**Problem to work on**
Show every line of the data below that includes the word "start".

**Information shown**
+--
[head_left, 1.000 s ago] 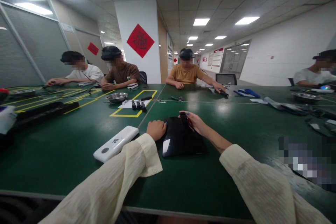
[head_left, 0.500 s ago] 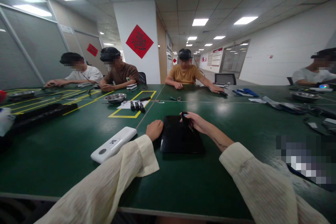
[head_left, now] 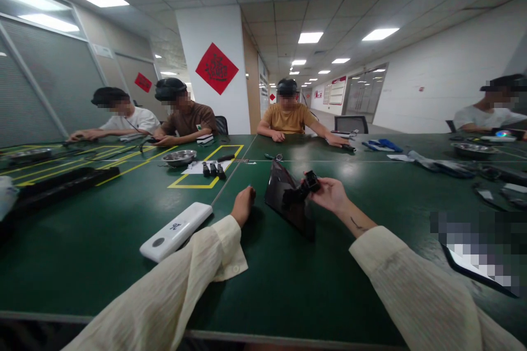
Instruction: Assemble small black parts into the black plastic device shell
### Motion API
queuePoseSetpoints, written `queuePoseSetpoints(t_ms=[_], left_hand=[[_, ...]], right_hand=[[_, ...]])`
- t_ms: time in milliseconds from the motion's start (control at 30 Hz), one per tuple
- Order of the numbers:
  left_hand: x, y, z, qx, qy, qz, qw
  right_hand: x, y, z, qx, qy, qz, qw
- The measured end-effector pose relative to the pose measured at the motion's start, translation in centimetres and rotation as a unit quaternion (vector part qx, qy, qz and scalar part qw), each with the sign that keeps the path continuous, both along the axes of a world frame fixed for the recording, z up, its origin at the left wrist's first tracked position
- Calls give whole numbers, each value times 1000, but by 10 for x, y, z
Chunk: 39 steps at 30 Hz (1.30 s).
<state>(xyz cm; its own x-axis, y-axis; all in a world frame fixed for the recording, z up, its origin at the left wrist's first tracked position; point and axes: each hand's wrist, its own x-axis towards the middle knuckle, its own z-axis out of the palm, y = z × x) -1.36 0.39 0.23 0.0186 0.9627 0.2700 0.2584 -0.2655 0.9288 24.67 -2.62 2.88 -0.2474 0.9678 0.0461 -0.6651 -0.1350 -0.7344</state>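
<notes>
My right hand (head_left: pixel 333 194) grips a black jointed bracket (head_left: pixel 300 189) by its blocky end. Behind the bracket stands a thin, glossy black panel (head_left: pixel 284 184), tilted up on edge, its lower corner close to the table; the bracket looks joined to it, though the joint is hard to make out. To the left, my left hand (head_left: pixel 244 204) rests on the table with fingers curled, apart from the panel. Whatever its fingers may hold is too small to name. Beside my left forearm lies a white power bank (head_left: pixel 177 232) marked 26.
On the green table (head_left: pixel 263 296), several small black parts (head_left: pixel 214 169) lie within yellow tape near a metal bowl (head_left: pixel 180 158). A long black tray (head_left: pixel 61 189) is at left. Cloths and cables (head_left: pixel 440 164) lie at right. Several people sit around the table.
The black panel has gone from lying flat to standing tilted on edge. My right hand has turned and moved slightly right with the bracket. My left hand has come away from the panel.
</notes>
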Motion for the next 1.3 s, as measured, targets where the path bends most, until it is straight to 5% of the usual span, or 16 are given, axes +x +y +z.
queuePoseSetpoints(t_ms=[233,633,800,967,1300], left_hand=[[1,2,0,4,18,11,1000],[5,-9,7,-1,-44,-74,996],[7,-10,7,-4,-56,-56,997],[12,-13,8,15,-4,-82,997],[12,-21,9,25,70,-145,987]], right_hand=[[-6,-3,-4,-50,0,-42,998],[-8,-5,-11,-29,-78,16,996],[-18,2,-17,-35,-92,-43,994],[-22,10,-26,-37,-114,-82,989],[-35,8,-35,-20,-169,-45,984]])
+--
**Answer section**
- t_ms: time in milliseconds from the motion's start (control at 30 Hz), one per tuple
- The measured end-effector pose relative to the pose measured at the motion's start, translation in centimetres and rotation as a unit quaternion (vector part qx, qy, qz and scalar part qw), each with the sign that keeps the path continuous, both along the axes of a world frame fixed for the recording, z up, its origin at the left wrist's first tracked position

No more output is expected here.